Les global imbalancies, il va bien falloir les régler un jour ou l'autre... Il va venir un jour où les exportateurs n'accepteront plus du papier sans valeur pour se faire payer.
Ensuite, il parle de la Chine, qui est en train de ralentir fortement selon lui. Et ça bataille au sein des élites communistes pour savoir s'il faut laisser le ralentissement se poursuivre et la bulle crever ou bien jouer au Greenspananke chinois.
Regular readers know that in my view for the past two years we have veered from panic to panic – stomping on the accelerator at one time and then stomping on the brakes as few months later – and I think it is only a question of time before growth slows sharply, and we panic once again and stomp on the accelerator.
Le monde est en équilibre instable. Avec ces global imbalancies qui s'accumulent, il est dans un processus qui ne se stabilise pas, mais qui est au contraire, divergent, explosif.
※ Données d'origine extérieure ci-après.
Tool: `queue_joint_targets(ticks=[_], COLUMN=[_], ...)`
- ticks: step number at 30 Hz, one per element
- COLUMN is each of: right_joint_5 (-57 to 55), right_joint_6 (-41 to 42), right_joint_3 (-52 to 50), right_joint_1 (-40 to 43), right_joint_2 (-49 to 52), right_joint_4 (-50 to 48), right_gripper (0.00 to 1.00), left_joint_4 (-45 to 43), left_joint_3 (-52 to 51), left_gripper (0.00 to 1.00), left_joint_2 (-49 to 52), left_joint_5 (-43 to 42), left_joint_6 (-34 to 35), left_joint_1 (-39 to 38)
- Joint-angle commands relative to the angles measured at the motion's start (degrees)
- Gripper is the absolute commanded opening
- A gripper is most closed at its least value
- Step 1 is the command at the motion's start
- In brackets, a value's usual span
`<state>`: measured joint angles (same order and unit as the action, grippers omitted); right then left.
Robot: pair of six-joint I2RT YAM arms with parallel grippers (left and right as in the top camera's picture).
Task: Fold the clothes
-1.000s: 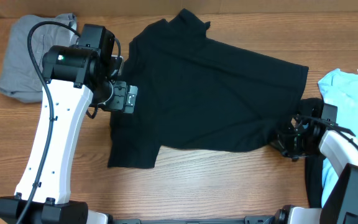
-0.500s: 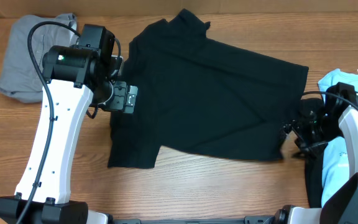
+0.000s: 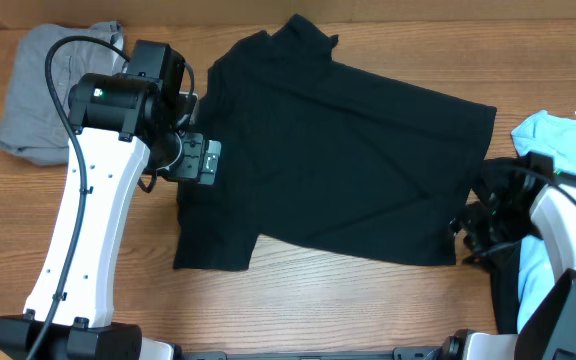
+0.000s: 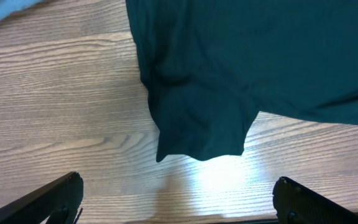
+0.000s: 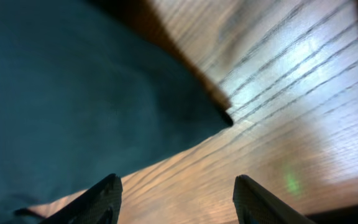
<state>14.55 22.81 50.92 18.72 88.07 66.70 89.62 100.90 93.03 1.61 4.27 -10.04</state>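
Black T-shirt lies spread out and a bit skewed across the middle of the wood table in the overhead view. One sleeve points toward the near-left. Grey garment is bunched at far left and light blue garment at far right, both clear of the shirt. Left gripper sits over the shirt's left edge, just above that sleeve. Right gripper is at the shirt's right edge, near its lower corner. More dark fabric lies under the right arm; I can't tell what it is from here.

Left wrist: both fingers are spread wide at the frame's bottom corners with nothing between them, so it's open and not holding cloth. The sleeve sits ahead of them, flat on the wood, with bare table between sleeve and fingers. There's a pale fabric corner at top left; can't tell which garment.

Right wrist: fingers stand apart with only wood grain between them, so the jaws are parted and empty. The shirt fills the upper left, its edge running down to a pointed corner on the table. The fabric edge comes close to the left-hand finger; contact unclear.
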Motion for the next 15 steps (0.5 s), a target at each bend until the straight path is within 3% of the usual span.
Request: queue_joint_targets(ticks=[1,4,7,8,9,10,15], right_joint_5=[-0.3,0.9,0.9,0.8,0.2,-0.6,-1.6], right_joint_6=[3.0,5.9,6.0,5.9,5.6,5.0,4.9], right_joint_3=[-4.7,-9.1,-11.9,-12.5,-12.9,-13.0,-12.5], right_joint_1=[0.0,0.0,0.0,0.0,0.0,0.0,0.0], right_joint_2=[-0.3,-0.3,-0.3,-0.3,-0.3,-0.3,-0.3], right_joint_4=[-4.4,-10.5,-14.7,-16.3,-17.6,-18.5,-14.1], right_gripper=[0.61,0.59,0.46,0.37,0.13,0.04,0.04], left_joint_4=[0.1,-0.1,-0.1,0.0,-0.1,-0.1,0.2], left_joint_3=[-0.5,-0.5,-0.5,-0.5,-0.5,-0.5,-0.5], left_gripper=[1.0,1.0,1.0,1.0,1.0,1.0,1.0], left_joint_2=[0.3,0.3,0.3,0.3,0.3,0.3,0.3], left_joint_5=[0.4,0.8,1.9,2.0,2.0,2.0,2.0], left_joint_6=[-0.5,-0.5,-0.5,-0.5,-0.6,-0.7,-0.7], left_joint_1=[-0.1,-0.1,-0.1,-0.1,-0.1,-0.1,-0.1])
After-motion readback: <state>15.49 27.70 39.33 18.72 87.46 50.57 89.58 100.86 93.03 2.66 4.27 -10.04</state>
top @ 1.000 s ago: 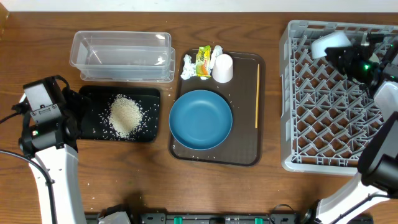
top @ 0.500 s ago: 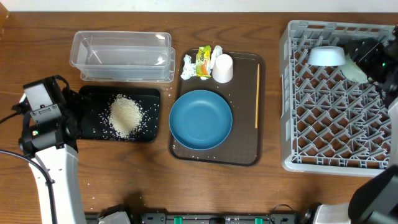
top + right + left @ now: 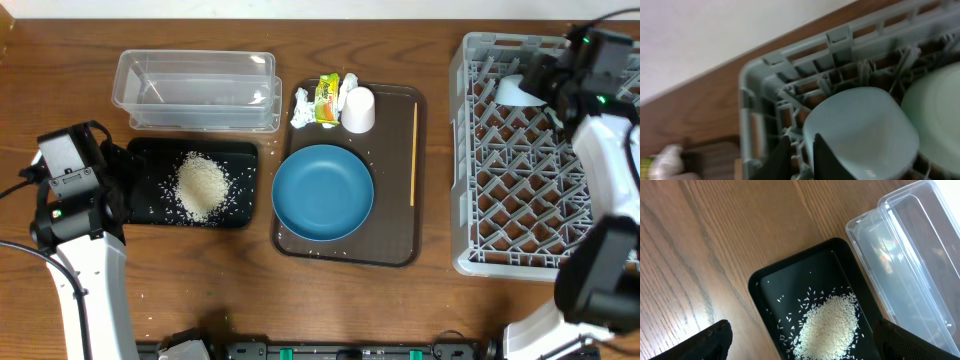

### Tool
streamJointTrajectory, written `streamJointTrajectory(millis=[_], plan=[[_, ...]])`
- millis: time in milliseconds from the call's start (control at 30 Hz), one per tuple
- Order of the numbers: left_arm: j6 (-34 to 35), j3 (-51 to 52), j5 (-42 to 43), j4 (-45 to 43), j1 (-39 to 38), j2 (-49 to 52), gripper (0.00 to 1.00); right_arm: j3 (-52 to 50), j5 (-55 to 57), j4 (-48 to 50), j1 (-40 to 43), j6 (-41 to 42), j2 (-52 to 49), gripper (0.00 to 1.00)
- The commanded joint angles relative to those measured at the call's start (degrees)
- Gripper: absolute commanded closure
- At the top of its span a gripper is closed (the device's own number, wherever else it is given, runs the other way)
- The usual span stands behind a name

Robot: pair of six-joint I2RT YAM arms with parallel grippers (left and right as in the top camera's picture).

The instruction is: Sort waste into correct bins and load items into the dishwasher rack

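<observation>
Loading appears to be under way and sorting only partly done. Two pale bowls are lying in the far-left corner of the rack (image 3: 520, 230): one bowl (image 3: 865, 135) and a second bowl (image 3: 935, 107) just right of it. The right fingers (image 3: 826, 159) are standing close together at the first bowl's rim. The blur makes it impossible to tell whether they are clamping it. The rice (image 3: 202, 186) is lying heaped in the black tray (image 3: 150, 150), so that waste is judged sorted. The tub (image 3: 195, 90), just beyond, is holding nothing. The left fingers (image 3: 715, 339) are hanging wide apart above the black tray, gripping nothing.

Waiting on the brown tray (image 3: 395, 240) are the blue bowl (image 3: 322, 192), the cup (image 3: 358, 110), the stick (image 3: 414, 155), the tissue (image 3: 300, 106) and the wrapper (image 3: 327, 100).

The bench (image 3: 60, 60) is showing brown wood grain, and stray grains are lying around the blue bowl. A plain pale wall (image 3: 715, 35) is rising behind the bench's far edge.
</observation>
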State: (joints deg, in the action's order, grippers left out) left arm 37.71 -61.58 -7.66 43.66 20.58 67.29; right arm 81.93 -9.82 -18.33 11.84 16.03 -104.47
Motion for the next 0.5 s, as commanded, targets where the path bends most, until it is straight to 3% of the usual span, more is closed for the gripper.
streamJointTrajectory(millis=[0, 167, 467], plan=[[0.5, -0.9, -0.3, 0.2, 0.3, 0.2, 0.09, 6.8, 7.2, -2.1, -1.0, -7.2, -3.6, 0.84], [0.5, -0.9, -0.3, 0.2, 0.3, 0.2, 0.08, 12.7, 9.0, -6.9, -1.1, -10.4, -7.7, 0.86], [0.5, -0.9, -0.3, 0.2, 0.3, 0.2, 0.09, 12.8, 8.8, -4.6, -1.0, -16.4, -12.5, 0.91]])
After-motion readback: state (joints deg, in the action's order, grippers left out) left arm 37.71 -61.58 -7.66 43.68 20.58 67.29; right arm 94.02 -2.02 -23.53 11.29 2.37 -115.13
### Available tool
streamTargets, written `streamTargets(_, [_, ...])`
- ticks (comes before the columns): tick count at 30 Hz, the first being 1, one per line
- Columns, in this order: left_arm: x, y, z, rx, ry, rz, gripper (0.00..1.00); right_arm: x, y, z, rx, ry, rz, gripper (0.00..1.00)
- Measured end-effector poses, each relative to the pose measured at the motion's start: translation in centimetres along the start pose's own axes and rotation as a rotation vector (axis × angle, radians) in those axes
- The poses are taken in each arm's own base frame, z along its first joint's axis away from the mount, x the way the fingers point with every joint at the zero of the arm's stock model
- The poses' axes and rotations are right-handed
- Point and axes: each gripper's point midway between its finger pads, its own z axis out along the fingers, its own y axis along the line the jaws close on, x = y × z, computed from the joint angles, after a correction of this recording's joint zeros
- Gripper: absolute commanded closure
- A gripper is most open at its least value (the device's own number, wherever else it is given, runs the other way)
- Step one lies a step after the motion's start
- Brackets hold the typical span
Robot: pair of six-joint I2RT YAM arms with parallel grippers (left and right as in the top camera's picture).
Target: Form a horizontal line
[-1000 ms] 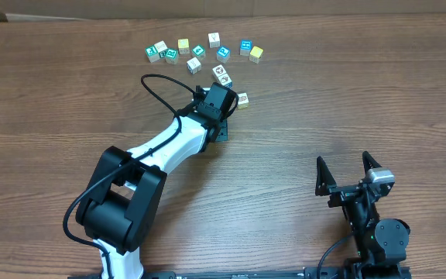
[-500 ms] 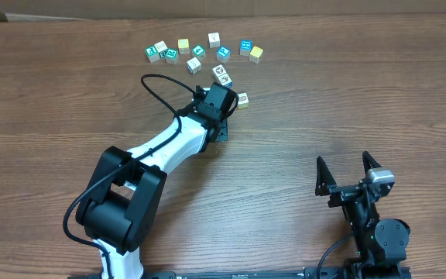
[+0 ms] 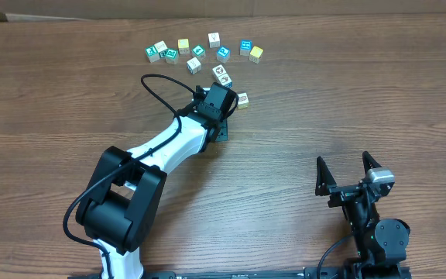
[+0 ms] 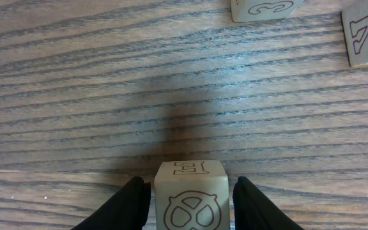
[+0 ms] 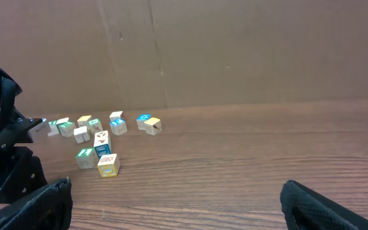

Il oscille de plus en plus fort, de plus en plus vite de bord en bord, alors que dans le même temps il accélère. Il va finir par faire une sortie de route.
But I am not sure there will be much alternative. Beijing wants to keep growth stable while reducing China’s reliance on the “bad” growth caused by real estate bubbles, unsustainable borrowing, and more excess capacity. But what if the only growth we’ve got is bad growth?
"
reliance on the “bad” growth caused by real estate bubbles"...
Comment peut-on penser que toute une génération puisse faire des plus values bidons de 10 ans de salaire sur des parpaings mal empilés, en faisant les poches de ses propres enfants, sans que ça prête à conséquence
Mais bon, on est sauvés en France... Face à ces rouleaux compresseurs, au lieu d'essayer de lutter contre, nos ultra rentiers au pouvoir en rajoutent (notez que le PS n'avait pas fait mieux). On a un nouveau pansement minable à coller sur la jambe de bois pour faire en sorte d'empêcher coûte que coûte la bulle de crever, faute de jeunes solvables à mettre en esclavage (à Paris, compter 30 ans de dette par tranche de 40 mètres carré) :
Le gouvernement va supprimer le crédit d'impôt sur les intérêts d'emprunt immobilier, annonce la ministre de l'économie, Christine Lagarde, dans une interview aux Echos à paraître mercredi 4 août. La ministre promet par ailleurs de mettre en place dès 2011 un "outil unique" pour l'accession à la propriété.
Cet "outil unique" prendra la forme d'un "prêt à taux zéro renforcé", qui sera "universel, c'est-à-dire sans condition de ressources, mais il sera réservé aux primo-accédants", explique la ministre. Cette aide sera "accentuée pour les faibles revenus, les zones géographiques d'habitation en forte tension et les achats dans le neuf", détaille Mme Lagarde. "Les barèmes précis seront finalisés à la rentrée pour une entrée en vigueur début 2011", ajoute-t-elle.
La France ou l'art de faire semblant de régler une pénurie d'offre à Paris et dans le Sud Est en subventionnant les acheteurs pour que les prix de vente montent et que les subventions finissent dans les poches des vendeurs... Naturellement, ce n'est pas un hasard. Tous ces représentants de la rente et des notables savent pertinemment ce qu'ils font...
Vivement que les chinois nous envoient chier. Histoire que les taux et l'immobilier retournent là où ils auraient toujours dû rester.